Poor intelligence, accepted as gospel by the mutually-reinforcing views of the war’s supporters, also played a prominent role. The “politicals” often poorly understood the tribal allegiances that were the basis of Afghan political life. In addition, the region’s geography worked against the British – in particular, the mountainous terrain, where long columns of troops would be exposed to sniper fire.

It was also believed that the Afghan population would eagerly accept the restoration of Shah Shuja on the throne. The truth was far less certain. Upon taking Kandahar, Envoy Sir William MacNaughten assured Auckland that the Afghans had “greeted the British officers as liberators”. While this seemed true, it grievously underestimated Afghan resentment towards the occupying force.


It is almost as if the war’s proponents conceived of modern warfare as a gigantic game of Risk

More profoundly, there was little if any evidence that Dost Muhammed ever seriously considered an alliance with the Russians.

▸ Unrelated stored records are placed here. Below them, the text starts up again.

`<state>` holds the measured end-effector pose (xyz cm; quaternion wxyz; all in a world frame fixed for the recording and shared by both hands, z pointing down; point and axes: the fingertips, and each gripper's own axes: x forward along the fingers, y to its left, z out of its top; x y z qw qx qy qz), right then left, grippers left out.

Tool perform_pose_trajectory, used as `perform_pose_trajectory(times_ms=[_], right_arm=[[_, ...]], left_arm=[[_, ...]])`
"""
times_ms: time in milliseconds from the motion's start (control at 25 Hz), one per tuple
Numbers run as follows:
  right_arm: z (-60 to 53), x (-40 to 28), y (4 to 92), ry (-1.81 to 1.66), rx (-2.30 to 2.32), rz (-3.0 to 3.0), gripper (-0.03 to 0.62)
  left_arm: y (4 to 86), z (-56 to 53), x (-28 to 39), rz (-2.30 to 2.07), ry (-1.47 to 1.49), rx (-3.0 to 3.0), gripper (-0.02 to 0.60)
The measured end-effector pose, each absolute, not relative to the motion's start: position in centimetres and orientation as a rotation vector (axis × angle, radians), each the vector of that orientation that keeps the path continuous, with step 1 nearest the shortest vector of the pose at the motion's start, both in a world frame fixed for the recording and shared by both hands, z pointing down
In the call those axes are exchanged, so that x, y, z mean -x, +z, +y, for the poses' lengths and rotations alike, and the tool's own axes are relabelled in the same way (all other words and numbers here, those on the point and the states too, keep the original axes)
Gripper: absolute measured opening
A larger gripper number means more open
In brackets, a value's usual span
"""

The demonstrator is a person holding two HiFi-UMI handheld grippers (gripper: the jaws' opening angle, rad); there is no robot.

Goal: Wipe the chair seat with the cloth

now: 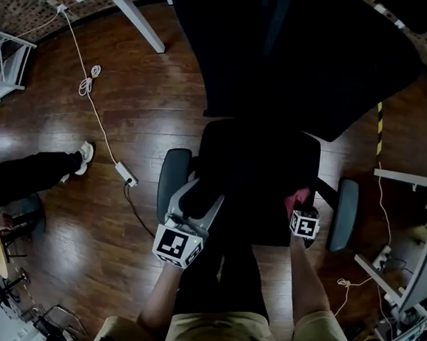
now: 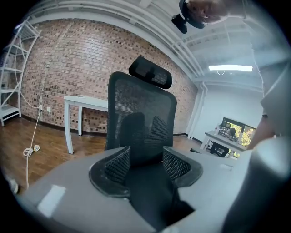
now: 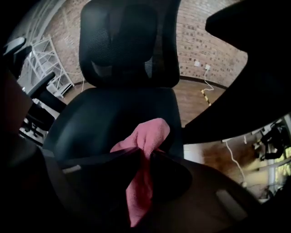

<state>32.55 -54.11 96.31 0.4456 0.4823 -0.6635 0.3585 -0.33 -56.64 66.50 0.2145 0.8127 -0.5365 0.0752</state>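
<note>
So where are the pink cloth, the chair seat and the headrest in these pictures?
pink cloth (image 3: 150, 134), right gripper view, on its bunched upper fold.
chair seat (image 3: 100, 120), right gripper view, on the bare cushion left of the cloth.
headrest (image 2: 150, 73), left gripper view, on its middle.

looks like a loft-style office or studio space, exposed brick wall (image 2: 82, 77), dark wood floor (image 1: 128, 121), black mesh office chair (image 2: 141, 118) with headrest, white table (image 2: 86, 102) by the wall, desk with monitors (image 2: 229, 134) in the far room, power strip (image 1: 125, 173) and cable trailing across the floor
</note>
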Motion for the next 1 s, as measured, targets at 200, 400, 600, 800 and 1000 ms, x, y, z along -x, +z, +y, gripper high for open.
perform_pose_trajectory(times_ms=[200,400,600,800,1000], right_arm=[[-51.8,-13.4,95.6,0.981,-0.898,-2.010,0.078],[-45.4,6.0,92.2,1.217,-0.520,-2.244,0.078],[-42.4,5.5,94.9,1.096,-0.453,-2.099,0.078],[-46.1,-16.4,99.8,1.002,-0.861,-1.815,0.078],[-50.5,-32.4,96.2,0.795,-1.074,-1.702,0.077]], left_arm=[[65.6,-56.0,2.1,-1.538,0.255,-2.234,0.205],[65.3,-55.1,2.7,-1.546,0.291,-2.242,0.204],[65.0,-54.9,3.8,-1.547,0.299,-2.241,0.204],[65.0,-55.0,2.8,-1.518,0.267,-2.260,0.204],[64.9,-55.7,1.4,-1.500,0.242,-2.289,0.204]])
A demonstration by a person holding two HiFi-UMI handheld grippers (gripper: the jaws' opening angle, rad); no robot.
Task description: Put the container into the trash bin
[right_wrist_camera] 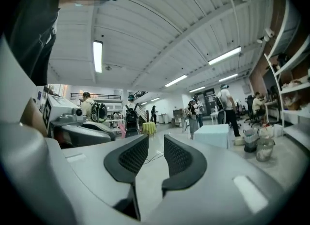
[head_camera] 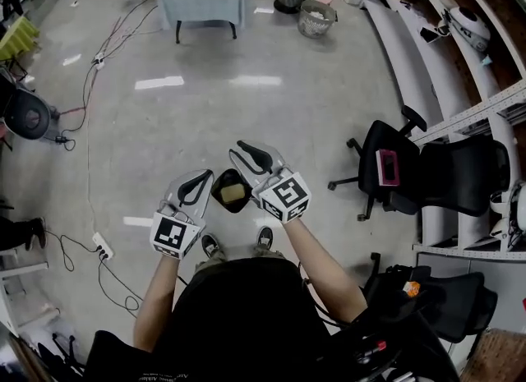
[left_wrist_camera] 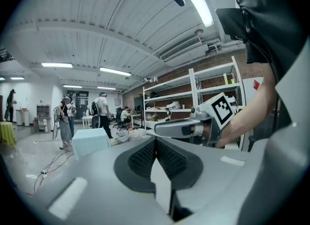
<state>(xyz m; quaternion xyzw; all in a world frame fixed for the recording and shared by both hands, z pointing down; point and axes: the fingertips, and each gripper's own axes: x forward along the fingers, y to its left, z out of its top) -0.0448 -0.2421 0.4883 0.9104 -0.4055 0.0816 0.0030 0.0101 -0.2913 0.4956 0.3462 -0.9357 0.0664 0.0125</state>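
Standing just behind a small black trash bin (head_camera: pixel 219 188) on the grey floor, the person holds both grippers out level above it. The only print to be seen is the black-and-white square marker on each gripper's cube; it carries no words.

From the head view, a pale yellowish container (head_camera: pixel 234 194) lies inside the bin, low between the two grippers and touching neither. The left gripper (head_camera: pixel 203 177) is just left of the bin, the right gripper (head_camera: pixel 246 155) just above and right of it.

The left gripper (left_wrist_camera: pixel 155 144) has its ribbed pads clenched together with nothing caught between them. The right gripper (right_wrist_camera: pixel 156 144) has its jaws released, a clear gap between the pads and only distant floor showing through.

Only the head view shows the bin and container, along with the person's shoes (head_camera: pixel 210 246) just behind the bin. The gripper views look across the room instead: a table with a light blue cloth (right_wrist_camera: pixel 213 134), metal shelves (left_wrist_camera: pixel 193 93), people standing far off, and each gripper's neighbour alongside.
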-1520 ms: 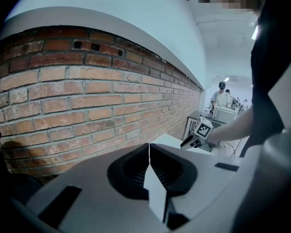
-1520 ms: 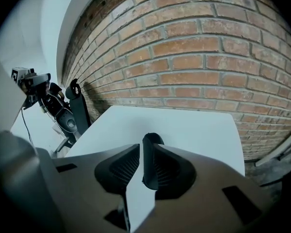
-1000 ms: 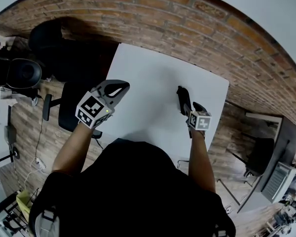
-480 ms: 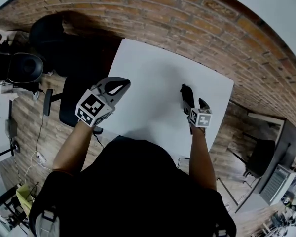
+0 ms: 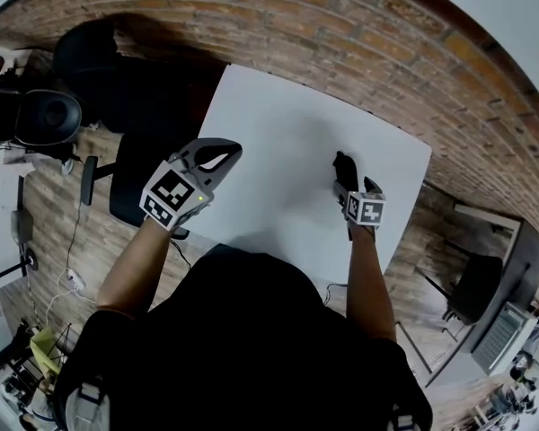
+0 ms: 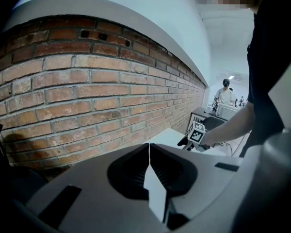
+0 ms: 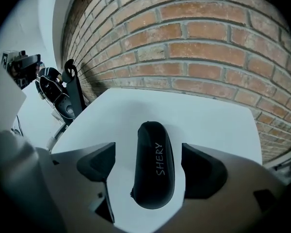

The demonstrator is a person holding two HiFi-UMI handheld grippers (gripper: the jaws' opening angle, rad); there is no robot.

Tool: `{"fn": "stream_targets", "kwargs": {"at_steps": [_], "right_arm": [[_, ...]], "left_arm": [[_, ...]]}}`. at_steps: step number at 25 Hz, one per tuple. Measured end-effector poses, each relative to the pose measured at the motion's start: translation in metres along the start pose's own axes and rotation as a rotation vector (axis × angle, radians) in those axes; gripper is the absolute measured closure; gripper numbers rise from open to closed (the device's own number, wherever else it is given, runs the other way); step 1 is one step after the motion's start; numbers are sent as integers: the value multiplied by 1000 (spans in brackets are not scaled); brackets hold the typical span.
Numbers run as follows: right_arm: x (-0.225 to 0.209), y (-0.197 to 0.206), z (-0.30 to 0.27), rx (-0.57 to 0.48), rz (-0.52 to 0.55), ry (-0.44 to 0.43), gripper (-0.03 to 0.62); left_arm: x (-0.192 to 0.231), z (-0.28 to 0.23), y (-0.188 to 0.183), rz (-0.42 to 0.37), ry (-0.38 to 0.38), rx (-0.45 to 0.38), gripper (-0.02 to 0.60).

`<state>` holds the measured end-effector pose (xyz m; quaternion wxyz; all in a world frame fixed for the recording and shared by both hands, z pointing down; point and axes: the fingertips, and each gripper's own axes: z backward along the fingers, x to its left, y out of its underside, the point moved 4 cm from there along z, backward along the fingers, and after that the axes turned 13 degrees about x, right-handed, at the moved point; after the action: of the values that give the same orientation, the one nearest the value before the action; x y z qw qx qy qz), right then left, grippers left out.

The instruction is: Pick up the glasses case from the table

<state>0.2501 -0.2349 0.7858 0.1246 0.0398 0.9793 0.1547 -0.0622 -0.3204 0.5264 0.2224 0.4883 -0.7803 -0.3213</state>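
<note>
1. The glasses case [image 7: 154,144] is black and oval, with white lettering along its lid. It lies flat on the white table [image 5: 278,124], on the right half. It is nearer the right edge than the left and roughly midway between the near and far edges.
2. The case's long axis runs from the near edge towards the far edge, where a brick wall [image 7: 208,47] stands.
3. The right gripper [image 7: 150,171] is tilted down over the case, and its jaws are opening. The case sits between the two dark pads, and a strip of bare table shows on either side of it. Neither pad presses on the case, so nothing is grasped.
4. The left gripper [image 5: 217,155] hangs above the table's left edge, well apart from the case. Its jaws are clenched, their tips meeting with nothing between them.
5. The marker cube [image 5: 368,211] on the right gripper sits just behind the case in the head view.
6. A black chair [image 5: 135,187] stands on the floor beyond the left edge.
</note>
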Motion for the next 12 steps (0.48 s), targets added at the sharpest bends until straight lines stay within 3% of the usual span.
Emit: {"fn": "stream_targets", "kwargs": {"at_steps": [12], "right_arm": [[-8, 11, -36, 74, 8, 23, 184]], "left_arm": [[6, -6, 15, 18, 5, 24, 569]]}}
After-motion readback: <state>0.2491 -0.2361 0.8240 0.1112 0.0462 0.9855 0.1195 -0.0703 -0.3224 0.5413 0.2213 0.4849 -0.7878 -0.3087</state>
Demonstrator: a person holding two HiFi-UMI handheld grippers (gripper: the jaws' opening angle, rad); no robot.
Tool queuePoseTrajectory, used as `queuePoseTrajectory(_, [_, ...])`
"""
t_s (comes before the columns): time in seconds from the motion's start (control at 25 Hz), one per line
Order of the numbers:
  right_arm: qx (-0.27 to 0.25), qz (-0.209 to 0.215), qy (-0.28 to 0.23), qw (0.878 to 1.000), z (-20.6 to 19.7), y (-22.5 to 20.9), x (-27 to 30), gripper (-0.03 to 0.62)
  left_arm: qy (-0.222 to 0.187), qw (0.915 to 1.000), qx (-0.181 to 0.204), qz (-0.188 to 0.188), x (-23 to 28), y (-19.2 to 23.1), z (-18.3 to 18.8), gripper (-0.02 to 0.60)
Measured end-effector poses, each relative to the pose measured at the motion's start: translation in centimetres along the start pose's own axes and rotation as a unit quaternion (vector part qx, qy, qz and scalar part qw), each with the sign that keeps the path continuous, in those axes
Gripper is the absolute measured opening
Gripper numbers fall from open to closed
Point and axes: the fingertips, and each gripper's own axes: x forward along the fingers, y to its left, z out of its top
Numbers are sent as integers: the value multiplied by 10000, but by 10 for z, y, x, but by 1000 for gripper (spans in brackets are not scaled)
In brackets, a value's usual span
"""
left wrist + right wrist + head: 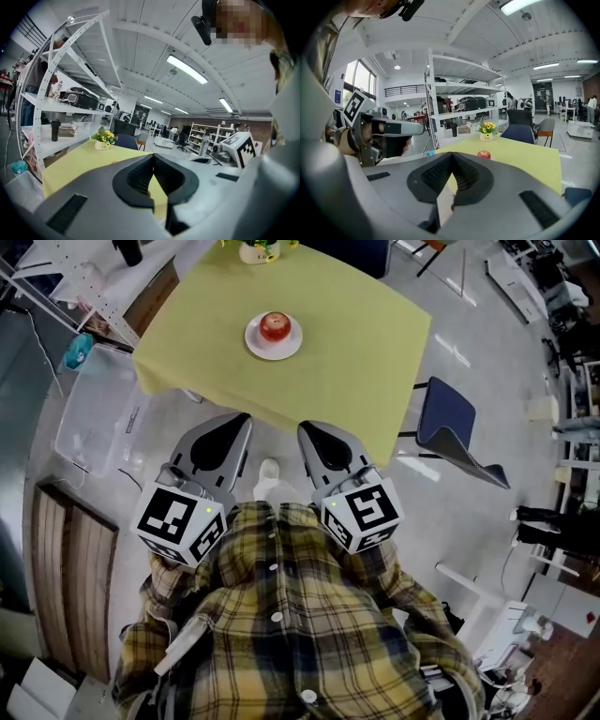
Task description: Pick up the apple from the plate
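Left gripper (242, 420) and right gripper (306, 428) both pressed together, empty; apple (275, 325) rests on plate (255, 343).

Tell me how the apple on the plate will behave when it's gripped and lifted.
The apple looks round and smooth-skinned, so it may roll or slip between pads unless gripped across its middle. It seems firm and will likely hold its shape under a squeeze. The plate looks shallow, so a sideways nudge could roll the apple off.
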Motion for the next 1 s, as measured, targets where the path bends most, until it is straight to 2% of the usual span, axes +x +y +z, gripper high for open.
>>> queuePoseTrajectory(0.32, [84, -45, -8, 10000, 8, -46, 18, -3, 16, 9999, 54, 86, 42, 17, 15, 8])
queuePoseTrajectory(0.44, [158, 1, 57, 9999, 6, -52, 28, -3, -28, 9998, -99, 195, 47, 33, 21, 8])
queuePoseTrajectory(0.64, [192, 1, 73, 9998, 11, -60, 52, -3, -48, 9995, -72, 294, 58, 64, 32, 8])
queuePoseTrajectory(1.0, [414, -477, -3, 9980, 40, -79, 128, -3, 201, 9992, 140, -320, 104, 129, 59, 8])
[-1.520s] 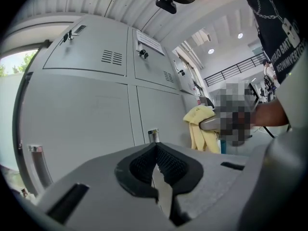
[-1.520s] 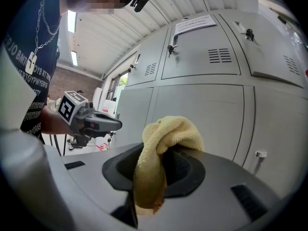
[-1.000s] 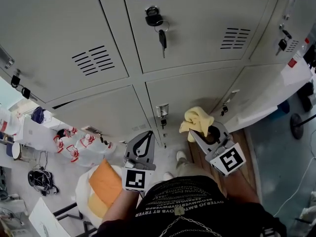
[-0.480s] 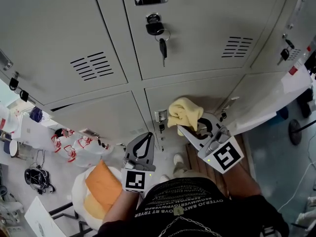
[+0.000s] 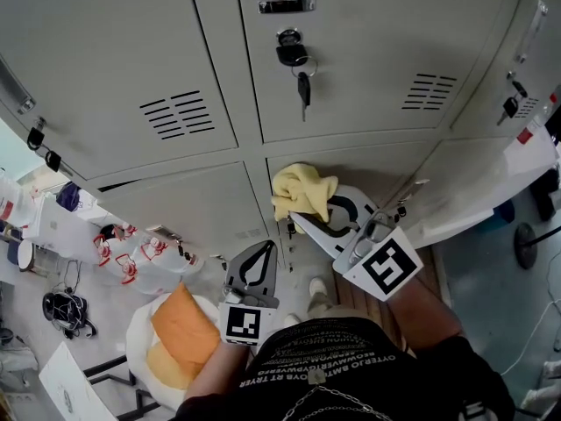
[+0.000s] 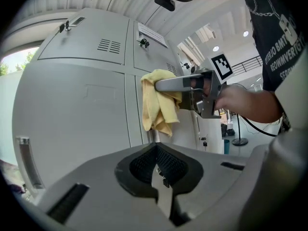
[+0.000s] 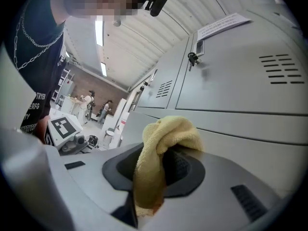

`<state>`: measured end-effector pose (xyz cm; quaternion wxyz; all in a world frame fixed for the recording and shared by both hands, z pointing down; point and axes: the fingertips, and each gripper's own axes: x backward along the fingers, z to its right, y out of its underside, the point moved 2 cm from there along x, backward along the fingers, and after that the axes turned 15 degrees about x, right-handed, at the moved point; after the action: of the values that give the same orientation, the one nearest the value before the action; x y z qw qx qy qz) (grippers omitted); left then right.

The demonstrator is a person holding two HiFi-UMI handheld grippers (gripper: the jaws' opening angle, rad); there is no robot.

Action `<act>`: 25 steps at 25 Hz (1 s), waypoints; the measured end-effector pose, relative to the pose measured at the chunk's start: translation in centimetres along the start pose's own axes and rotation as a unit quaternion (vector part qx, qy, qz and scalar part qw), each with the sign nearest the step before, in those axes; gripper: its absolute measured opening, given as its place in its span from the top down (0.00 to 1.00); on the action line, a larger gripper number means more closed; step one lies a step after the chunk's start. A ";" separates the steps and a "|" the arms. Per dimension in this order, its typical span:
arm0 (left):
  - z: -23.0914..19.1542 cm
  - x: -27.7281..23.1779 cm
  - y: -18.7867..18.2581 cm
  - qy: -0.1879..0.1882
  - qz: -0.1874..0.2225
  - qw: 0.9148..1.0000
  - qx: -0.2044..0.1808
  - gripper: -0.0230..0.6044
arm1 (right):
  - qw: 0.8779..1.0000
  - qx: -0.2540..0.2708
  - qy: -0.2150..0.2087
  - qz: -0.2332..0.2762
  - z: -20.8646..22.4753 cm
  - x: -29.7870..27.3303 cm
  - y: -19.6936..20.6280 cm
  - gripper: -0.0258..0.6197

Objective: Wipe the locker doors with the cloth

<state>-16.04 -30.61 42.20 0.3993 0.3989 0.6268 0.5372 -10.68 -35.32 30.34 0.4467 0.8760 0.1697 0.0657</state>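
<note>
Yellow cloth [image 5: 301, 191] is clamped in the right gripper [image 5: 305, 219]. It is bunched over the jaw tips and lies against the top of the lower locker door [image 5: 386, 165], almost straight below the hanging key [image 5: 303, 86]. A second ago the cloth was well to the right of the key's line and farther under it. Half a second ago it was partway across, so it has slid left and closer to the key. The left gripper [image 5: 262, 251] has its jaws closed together on nothing. It stays low, below and slightly left of the key, clear of the doors, as before.
</note>
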 end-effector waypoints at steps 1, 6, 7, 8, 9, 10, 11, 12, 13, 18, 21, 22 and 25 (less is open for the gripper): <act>0.1 0.0 0.0 -0.001 0.000 1.000 0.001 0.96 | 1.000 0.003 -0.002 -0.002 0.1 -0.3 -0.1 0.81; -0.3 0.3 -0.4 -0.006 0.013 1.000 -0.015 0.96 | 1.000 -0.005 -0.003 -0.014 0.4 -1.6 0.0 0.81; -0.3 0.4 -0.5 -0.008 0.014 1.000 -0.018 0.96 | 1.000 -0.004 -0.001 -0.018 0.6 -1.8 0.0 0.81; -0.4 0.4 -0.7 -0.009 0.016 1.000 -0.020 0.96 | 1.000 -0.002 0.002 -0.021 0.7 -1.9 0.0 0.81; -0.5 0.4 -0.8 -0.010 0.018 1.000 -0.021 0.96 | 1.000 -0.002 0.007 -0.024 0.9 -1.9 0.1 0.81; -0.5 0.4 -1.0 -0.011 0.020 1.000 -0.021 0.96 | 1.000 -0.003 0.013 -0.026 1.2 -1.8 0.2 0.81; -0.5 0.3 -1.2 -0.010 0.022 0.999 -0.022 0.96 | 0.999 -0.004 0.018 -0.028 1.5 -1.6 0.3 0.81; -0.5 0.2 -1.3 -0.009 0.023 0.999 -0.025 0.96 | 0.999 -0.003 0.021 -0.030 1.8 -1.4 0.4 0.81; -0.5 0.1 -1.3 -0.007 0.023 0.999 -0.030 0.96 | 0.999 0.001 0.023 -0.033 2.0 -1.2 0.5 0.81; 0.2 0.0 -0.2 0.004 0.001 1.000 -0.022 0.95 | 0.999 -0.001 0.037 -0.040 2.3 0.0 1.2 0.81; 0.1 -0.4 -0.7 0.009 0.012 1.000 -0.012 0.96 | 0.998 0.002 0.051 -0.043 3.1 0.7 1.6 0.81; 0.1 -0.4 -0.9 0.010 0.015 1.000 -0.013 0.96 | 0.997 0.002 0.056 -0.045 3.3 1.1 1.8 0.81; -0.1 -0.4 -0.9 0.012 0.013 1.000 -0.018 0.96 | 0.996 -0.012 0.076 -0.054 4.1 2.6 2.7 0.81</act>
<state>-16.03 -31.07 41.35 0.3919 0.3935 0.6161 0.5587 -6.51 -38.96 29.99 0.4462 0.8523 0.2496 0.1103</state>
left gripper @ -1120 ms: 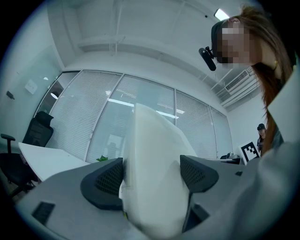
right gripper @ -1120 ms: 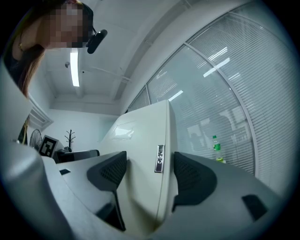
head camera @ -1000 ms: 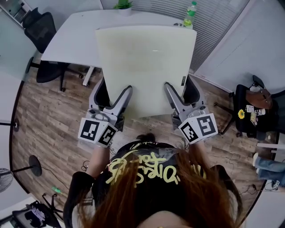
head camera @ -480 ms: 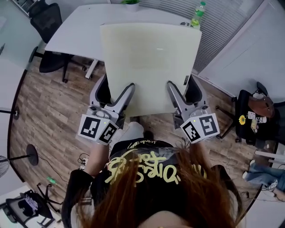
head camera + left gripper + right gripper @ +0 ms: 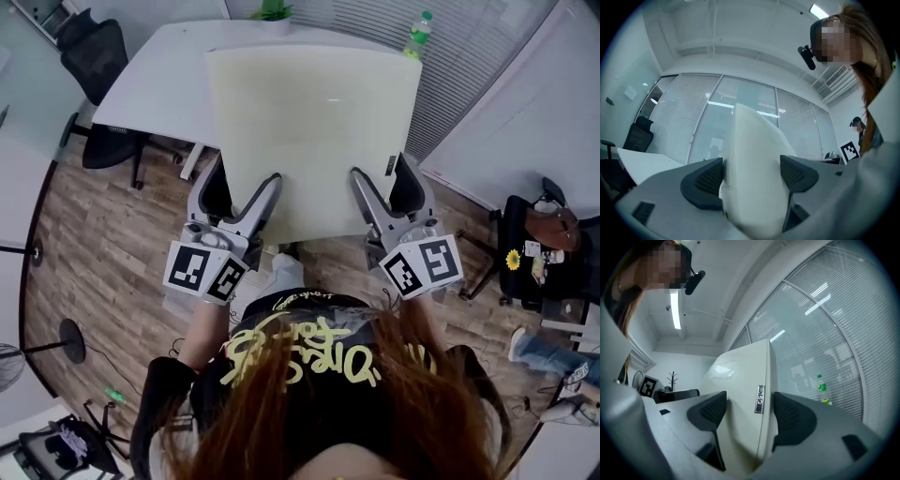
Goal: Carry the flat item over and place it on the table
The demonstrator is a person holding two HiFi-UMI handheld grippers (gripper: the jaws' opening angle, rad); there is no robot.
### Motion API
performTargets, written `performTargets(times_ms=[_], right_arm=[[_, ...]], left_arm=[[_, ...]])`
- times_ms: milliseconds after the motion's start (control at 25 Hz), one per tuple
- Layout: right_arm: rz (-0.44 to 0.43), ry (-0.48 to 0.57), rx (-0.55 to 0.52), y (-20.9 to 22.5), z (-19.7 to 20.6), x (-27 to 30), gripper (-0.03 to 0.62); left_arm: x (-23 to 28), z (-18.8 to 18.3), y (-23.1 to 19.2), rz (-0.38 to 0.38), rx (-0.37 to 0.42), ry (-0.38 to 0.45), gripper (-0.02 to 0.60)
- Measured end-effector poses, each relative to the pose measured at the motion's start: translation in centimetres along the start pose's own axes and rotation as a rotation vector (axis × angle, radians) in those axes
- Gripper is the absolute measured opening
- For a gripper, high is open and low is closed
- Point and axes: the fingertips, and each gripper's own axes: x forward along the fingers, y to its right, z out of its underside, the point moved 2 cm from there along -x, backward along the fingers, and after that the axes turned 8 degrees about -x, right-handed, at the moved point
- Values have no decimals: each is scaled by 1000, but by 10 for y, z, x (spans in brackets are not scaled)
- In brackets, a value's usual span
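Note:
A large cream-white flat panel [image 5: 314, 131] is held out level in front of me, its far edge over the white table [image 5: 159, 80]. My left gripper [image 5: 246, 189] is shut on the panel's near left edge [image 5: 752, 173]. My right gripper [image 5: 382, 187] is shut on its near right edge [image 5: 750, 399], beside a small metal tag [image 5: 760, 399]. In both gripper views the dark ribbed pads [image 5: 710, 180] press against the panel from both sides [image 5: 790, 411].
On the table's far edge stand a green bottle [image 5: 419, 34] and a small potted plant [image 5: 275, 9]. A black office chair [image 5: 94, 56] is at the left of the table. Window blinds [image 5: 478, 56] run behind it. Another chair with bags [image 5: 539, 234] is at the right.
The panel and both grippers have moved forward toward the table. The bottle and plant now show slightly closer to the panel's far edge. Both grips are unchanged.

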Motion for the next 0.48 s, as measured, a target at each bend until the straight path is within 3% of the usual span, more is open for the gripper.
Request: performTargets(times_ms=[480], right_arm=[[37,-10,-23,34,13,68,314]], left_arm=[[67,5,-55,34,-32,-4,379]])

Given the difficulties that the British themselves faced, the idea of a huge Russian army simply marching through Afghanistan to India was in itself highly questionable.

It is almost as if the war’s proponents conceived of modern warfare as a gigantic game of Risk: move your little pieces, and when territories turn your player colour, they become yours. It is a highly idealised view, divorced of such banal notions as supply lines and native sentiments. It is also an amateurish view.

The lie was given to the affair when, as the Army of the Indus prepared to march towards Afghanistan, the Persians lifted the siege of Herat and went home. Although the war’s professed justification was now gone, the British marched on anyway. Too many men and too much money had been mobilised for peace to break out. The war had become its own justification.

It is thus remarkable that the British conquered Kabul with relative ease. The problem was not the war, but the ensuing peace.

A native uprising and poor leadership would soon make life in Kabul unsustainable for the remnants of the occupying Army of the Indus. The resulting retreat from Kabul to Jalalabad saw the utter annihilation of the Army, a force of 5,000 European and Indian troops.

Mr Stewart switches competently between the roles of strategist, tactician, historian and mortician, balancing battlefield detail with informed discussions of the politics of the time. This is first-rate political commentary: the sort that subtly disguises itself as mere history, while there lurks within the prose an element of reproach for more modern misadvertures.

Stewart’s work belatedly reminds us of the dangers that occur when civilian amateurs do not listen to their generals, or when generals are too hesitant to offend their civilian superiors. Some lessons, it seems, we are determined not to learn.